- The Korea Composite Stock Price Index plunged nearly 5% during Tuesday's session due to a sharp decline in major chip manufacturers. Although Samsung Electronics' preliminary operating profit for the second quarter soared 18 times year-on-year, excessive market expectations triggered profit-taking and raised widespread concerns among investors about the sustainability of AI-driven earnings.
- Foreign investors sold off more than 1.5 trillion won in the Korean stock market, putting pressure on blue-chip stocks, with the automotive and battery sectors also experiencing significant declines. Battery giant LG Energy Solution, anticipating a sharp drop in profits due to weak demand for electric vehicles, further dented market confidence in the tech and manufacturing supply chain.
- Rising risk aversion prompted overseas funds to flow into the bond market, with yields on Korea's three-year and ten-year government bonds falling in tandem. Despite the stock market experiencing a sharp valuation correction and temporarily triggering a trading halt mechanism, the Korean won recorded a slight gain against the US dollar at settlement.

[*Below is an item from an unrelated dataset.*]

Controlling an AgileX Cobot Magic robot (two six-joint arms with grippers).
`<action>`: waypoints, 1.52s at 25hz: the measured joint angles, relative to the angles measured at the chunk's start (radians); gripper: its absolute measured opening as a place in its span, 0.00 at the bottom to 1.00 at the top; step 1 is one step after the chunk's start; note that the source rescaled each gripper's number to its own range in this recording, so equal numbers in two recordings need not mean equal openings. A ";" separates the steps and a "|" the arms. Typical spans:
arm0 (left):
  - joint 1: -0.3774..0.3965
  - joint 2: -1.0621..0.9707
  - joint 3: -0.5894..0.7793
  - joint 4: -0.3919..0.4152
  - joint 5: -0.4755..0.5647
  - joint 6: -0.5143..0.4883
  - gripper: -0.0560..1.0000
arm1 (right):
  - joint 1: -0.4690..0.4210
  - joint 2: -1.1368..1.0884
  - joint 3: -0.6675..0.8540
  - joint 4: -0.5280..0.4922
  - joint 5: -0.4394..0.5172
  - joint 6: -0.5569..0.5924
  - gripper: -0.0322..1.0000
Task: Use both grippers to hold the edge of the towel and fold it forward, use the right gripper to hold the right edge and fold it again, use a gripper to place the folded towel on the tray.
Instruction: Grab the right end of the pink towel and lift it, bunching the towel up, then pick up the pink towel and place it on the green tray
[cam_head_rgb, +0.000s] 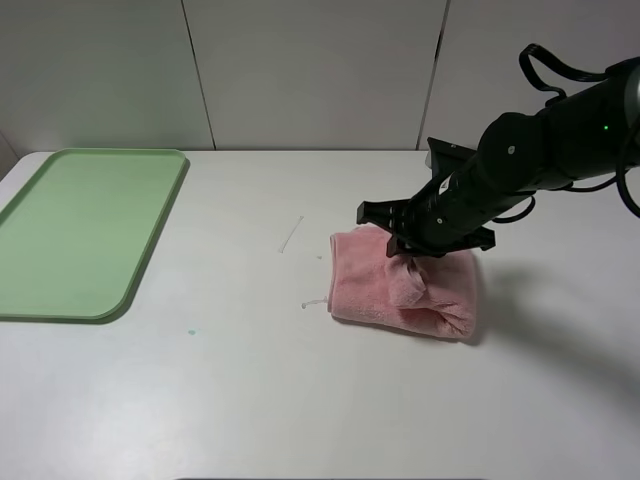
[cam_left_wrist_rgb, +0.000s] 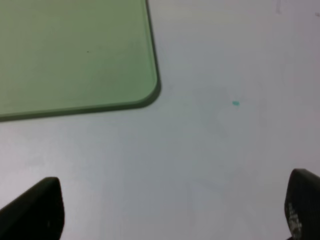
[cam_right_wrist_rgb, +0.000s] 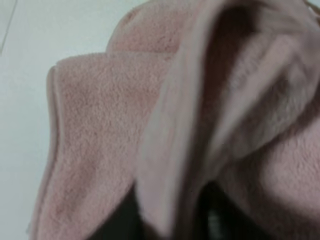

Positive Earnings Fail to Meet High Expectations as Chip Giants Plunge, Raising Concerns Over Earnings Sustainability
Samsung Electronics (005930) reported preliminary results showing a 18-fold year-on-year surge in second-quarter operating profit, yet its stock price still plummeted 6.84%. Market analysts pointed out that the previously high pricing had already exhausted the positive expectations, leading investors to take profits after the good news was realized. Meanwhile, SK Hynix (000660) also fell 5.29%, reflecting institutional investors' temporary doubts about the long-term growth potential driven by artificial intelligence amid the current high valuation environment, with the sector facing pressure from profit-taking.
Valuation Correction Triggers Circuit Breaker as Massive Foreign Outflows Intensify Pressure on Blue-Chip Stocks
The Korea Composite Stock Price Index (KOSPI) plunged 4.82% during the session to 7,662.93 points, triggering a trading halt mechanism due to the sharp short-term decline. Foreign investors net sold 15,680.55 billion won in the KOSPI market throughout the day, with bullish defensive sentiment collapsing entirely. In addition to tech stocks, Hyundai Motor (005380) and Kia Motors (000270) both fell more than 5%, indicating that the sell-off has evolved into a systemic risk aversion, with funds rapidly withdrawing from high-cyclical blue-chip sectors.
Industry Fundamentals and Order Losses Resonate as Battery and Shipbuilding Sectors Face Concentrated Sell-Offs
The slowdown in electric vehicle demand is exacerbating negative transmission to the midstream supply chain, with battery manufacturer LG Energy Solution (373220) expecting a 77% year-on-year drop in second-quarter profits, causing its stock to plunge 7.33%. Additionally, Hanwha Ocean (042660) saw its stock plummet 22.91% after being excluded by Canada in a contract bid and opting for a German submarine solution. The weakening of industry fundamentals and sudden order losses resonated, leading to a concentrated revaluation of non-chip manufacturing blue-chip sectors.
Inflows into Safe-Haven Assets Boost Bond Market Recovery, Currency Market Slightly Rebounds Showing Defensive Characteristics
The severe volatility in the equity market prompted a shift of funds to fixed-income assets, with Korea's benchmark three-year government bond yield falling to 3.763% and the ten-year bond yield also slightly declining, indicating a gradual increase in safe-haven buying in the bond market. Meanwhile, the Korean won closed at 1,525.8 against the US dollar (USD/KRW) during domestic settlement, up 0.28% from the previous day. The currency market's counter-trend rebound and the decline in bond yields suggest that market-wide funds are reallocating from aggressive stock assets to relatively safe defensive assets across asset classes.